Single by Grimes

from the album Art Angels
- Released: October 26, 2015
- Recorded: 2015
- Genre: Pop
- Length: 4:24
- Label: 4AD
- Songwriter(s): Grimes
- Producer(s): Grimes

Grimes singles chronology
| "Entropy" (2015) | "Flesh Without Blood" (2015) | "Kill V. Maim" (2016) |

Music video
- "Flesh Without Blood" on YouTube

= Flesh Without Blood =

"Flesh Without Blood" is a song by Canadian singer, songwriter and music producer Grimes, released on October 26, 2015, as the lead single from her fourth studio album, Art Angels (2015). The same day, Grimes released the "Flesh Without Blood/Life in the Vivid Dream" video to YouTube, a double music video featuring "Flesh Without Blood" and "Life in the Vivid Dream", another song on Art Angels.

==Background==
Grimes revealed via her Twitter account that "Flesh Without Blood" is a song about a platonic friendship she had with a woman. Grimes noted how, prior to stating her authorial intent, the press had assumed that the song was about a heterosexual relationship. She saw this as an example of how "the press genders my lyrics" and said that she no longer writes songs about love. She also described it as a song about "being really disappointed with someone who you really once truly admired".

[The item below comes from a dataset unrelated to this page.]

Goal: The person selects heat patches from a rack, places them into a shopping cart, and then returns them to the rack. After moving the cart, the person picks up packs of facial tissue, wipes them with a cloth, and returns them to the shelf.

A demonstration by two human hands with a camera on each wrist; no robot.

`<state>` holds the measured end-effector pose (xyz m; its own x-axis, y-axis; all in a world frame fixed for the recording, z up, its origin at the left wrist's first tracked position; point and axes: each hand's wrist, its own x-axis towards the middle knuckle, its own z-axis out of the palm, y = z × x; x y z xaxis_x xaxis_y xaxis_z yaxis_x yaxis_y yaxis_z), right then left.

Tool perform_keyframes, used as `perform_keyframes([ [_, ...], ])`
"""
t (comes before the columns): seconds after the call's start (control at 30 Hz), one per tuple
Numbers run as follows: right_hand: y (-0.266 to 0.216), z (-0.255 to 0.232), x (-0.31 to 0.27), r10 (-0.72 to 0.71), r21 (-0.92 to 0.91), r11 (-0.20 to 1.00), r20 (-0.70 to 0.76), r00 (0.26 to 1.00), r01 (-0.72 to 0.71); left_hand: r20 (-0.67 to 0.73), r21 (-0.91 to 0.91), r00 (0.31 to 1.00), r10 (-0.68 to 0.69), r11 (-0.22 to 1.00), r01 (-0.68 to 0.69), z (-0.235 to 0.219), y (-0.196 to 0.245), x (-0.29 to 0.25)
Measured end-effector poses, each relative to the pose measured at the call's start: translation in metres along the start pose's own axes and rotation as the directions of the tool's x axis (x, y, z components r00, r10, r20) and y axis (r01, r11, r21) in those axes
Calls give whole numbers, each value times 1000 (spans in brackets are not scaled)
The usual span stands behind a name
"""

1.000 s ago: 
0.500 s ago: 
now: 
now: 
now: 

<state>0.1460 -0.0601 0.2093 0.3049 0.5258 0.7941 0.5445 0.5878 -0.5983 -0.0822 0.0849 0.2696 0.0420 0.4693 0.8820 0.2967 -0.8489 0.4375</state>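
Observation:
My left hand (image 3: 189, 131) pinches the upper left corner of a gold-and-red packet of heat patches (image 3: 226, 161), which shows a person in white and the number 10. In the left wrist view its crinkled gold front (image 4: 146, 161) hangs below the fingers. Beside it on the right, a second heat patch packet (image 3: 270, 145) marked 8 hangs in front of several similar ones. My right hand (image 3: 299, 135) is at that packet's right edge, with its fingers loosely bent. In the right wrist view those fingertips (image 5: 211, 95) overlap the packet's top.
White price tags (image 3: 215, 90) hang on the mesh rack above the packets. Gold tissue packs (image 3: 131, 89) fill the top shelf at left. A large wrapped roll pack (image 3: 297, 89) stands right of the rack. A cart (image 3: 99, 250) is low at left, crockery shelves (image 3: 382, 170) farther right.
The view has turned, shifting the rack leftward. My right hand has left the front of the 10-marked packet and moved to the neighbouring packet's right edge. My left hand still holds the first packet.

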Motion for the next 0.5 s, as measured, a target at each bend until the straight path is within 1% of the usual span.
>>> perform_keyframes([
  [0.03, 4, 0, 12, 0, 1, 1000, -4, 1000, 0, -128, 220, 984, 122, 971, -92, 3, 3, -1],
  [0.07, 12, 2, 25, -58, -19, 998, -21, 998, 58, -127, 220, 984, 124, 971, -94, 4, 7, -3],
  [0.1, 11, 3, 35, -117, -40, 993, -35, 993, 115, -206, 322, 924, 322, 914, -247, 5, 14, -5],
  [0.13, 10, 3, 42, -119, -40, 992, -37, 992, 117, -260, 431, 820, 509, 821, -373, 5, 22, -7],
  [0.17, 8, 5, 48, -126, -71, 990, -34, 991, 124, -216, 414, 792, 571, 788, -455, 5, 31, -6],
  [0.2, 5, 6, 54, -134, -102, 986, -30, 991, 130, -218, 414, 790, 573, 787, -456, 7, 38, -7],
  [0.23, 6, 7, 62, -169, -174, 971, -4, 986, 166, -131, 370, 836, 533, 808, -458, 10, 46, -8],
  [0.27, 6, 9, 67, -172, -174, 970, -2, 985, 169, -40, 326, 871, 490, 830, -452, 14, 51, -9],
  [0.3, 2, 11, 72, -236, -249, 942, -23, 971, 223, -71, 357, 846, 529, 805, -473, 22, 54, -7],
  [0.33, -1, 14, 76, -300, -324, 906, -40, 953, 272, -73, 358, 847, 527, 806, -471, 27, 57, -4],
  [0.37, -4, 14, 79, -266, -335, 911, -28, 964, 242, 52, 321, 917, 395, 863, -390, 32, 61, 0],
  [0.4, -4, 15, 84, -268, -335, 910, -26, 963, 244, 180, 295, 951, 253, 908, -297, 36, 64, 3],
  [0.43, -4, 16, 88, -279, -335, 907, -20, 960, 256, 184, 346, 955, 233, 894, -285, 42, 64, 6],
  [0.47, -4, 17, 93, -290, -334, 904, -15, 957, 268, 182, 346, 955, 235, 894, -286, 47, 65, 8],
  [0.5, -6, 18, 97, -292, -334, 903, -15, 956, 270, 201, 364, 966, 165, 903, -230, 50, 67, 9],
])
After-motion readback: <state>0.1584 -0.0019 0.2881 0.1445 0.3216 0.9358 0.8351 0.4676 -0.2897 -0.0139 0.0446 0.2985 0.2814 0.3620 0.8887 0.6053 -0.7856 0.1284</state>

One of the characters from the music video for "Flesh Without Blood" is named Rococo Basilisk, a reference to the thought experiment Roko's basilisk and the Rococo art movement. Grimes said that the character was "doomed to be eternally tortured by an artificial intelligence, but she's also kind of like Marie Antoinette."

==Critical reception==
Billboard ranked "Flesh Without Blood" at number 15 on its year-end list for 2015, writing:There were several otherworldly pop bangers on Grimes' Art Angels, but we're glad she decided to let this stratospheric kiss-off kick off the album cycle. [Grimes] kept us guessing in the album's long gestation period, sharing "Go," an EDM banger she'd written for Rihanna, and then admitting she'd scrapped an entire album's worth of material. In the end, she delivered the pop some of her fans were craving, without sacrificing the weirdness that made her a cult star. "Flesh Without Blood" is that in a nutshell––a sky-scraping hook pulled out of unintelligible vocals, served over an underbelly of humming guitar.Rolling Stone ranked "Flesh Without Blood" at number 15 on their year-end list of the 50 best songs of 2015. The Village Voice ranked "Flesh Without Blood" at number 12 on their annual year-end critic's poll. Time named "Flesh without Blood" the 10th best song of 2015. Pitchfork Media named "Flesh Without Blood" the 7th best song and 18th best music video of 2015. The song also came in at #71 on the annual Triple J Hottest 100 for 2015.

==Charts==

===Weekly charts===

| Chart (2015–2016) | Peak position |
|---|---|
| Belgium (Ultratip Bubbling Under Flanders) | 84 |
| Canada Rock (Billboard) | 46 |
| UK Indie (OCC) | 27 |
| US Hot Dance/Electronic Songs (Billboard) | 18 |
| US Hot Rock & Alternative Songs (Billboard) | 23 |

===Year-end charts===

| Chart (2016) | Position |
|---|---|
| US Hot Dance/Electronic Songs (Billboard) | 95 |

==Uses in media==
This song was used in the Mr. Robot Season 4 Episode 3 "403 Forbidden".